# Aim of the exercise:
The response should repeat word for word every line below from the one with "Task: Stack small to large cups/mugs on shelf" to the one with "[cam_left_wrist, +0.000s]", inclusive, and nothing else; leave pictures out.

START Supplied information

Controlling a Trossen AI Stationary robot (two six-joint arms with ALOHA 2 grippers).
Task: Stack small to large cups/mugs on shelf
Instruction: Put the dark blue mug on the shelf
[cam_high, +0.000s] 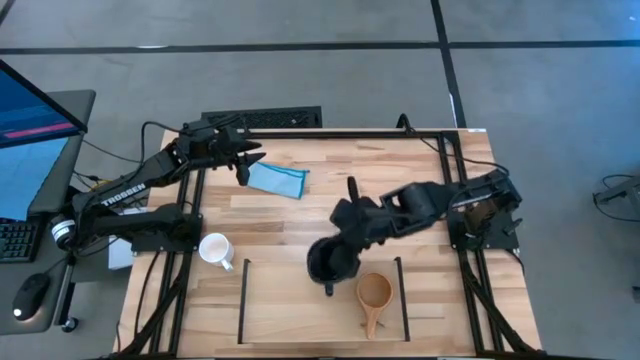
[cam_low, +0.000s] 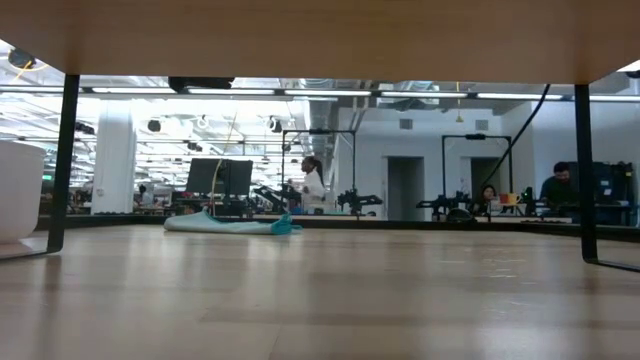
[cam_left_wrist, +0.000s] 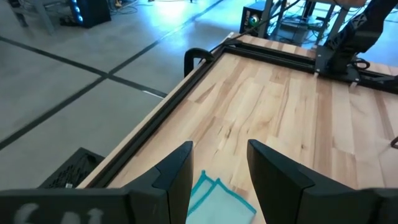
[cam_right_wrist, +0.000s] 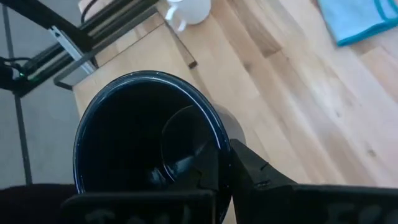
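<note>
The dark navy mug (cam_high: 328, 263) is at the far edge of the shelf (cam_high: 243, 300), open end up, and my right gripper (cam_high: 338, 248) is shut on it. It does not show in the low view. The small tan wooden cup (cam_high: 373, 294) stands on the shelf's right part, handle toward the near edge. The white mug (cam_high: 214, 248) stands on the table left of the shelf, and it also shows in the low view (cam_low: 18, 190). My left gripper (cam_high: 243, 168) is open over the table's far left, above the light-blue cloth (cam_high: 279, 180). My right gripper holds the dark mug by its rim and wall (cam_right_wrist: 216, 138), one finger inside the mug and one finger (cam_right_wrist: 255, 174) outside. The fingers come slanting down from the table's far right. The mug is upright; whether its base rests on the shelf cannot be told.
The black frame rails (cam_high: 445, 150) run around the tabletop. The shelf's thin posts (cam_low: 62, 160) stand on the table. The folded light-blue cloth also shows in the left wrist view (cam_left_wrist: 217, 202). Bare wood lies in the shelf's middle and left. People show in the room behind.
</note>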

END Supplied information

# Response to this task:
Task: Stack small to large cups/mugs on shelf
Instruction: Put the dark blue mug on the shelf
[cam_high, +0.000s] 
[cam_low, +0.000s] 
[cam_left_wrist, +0.000s] 

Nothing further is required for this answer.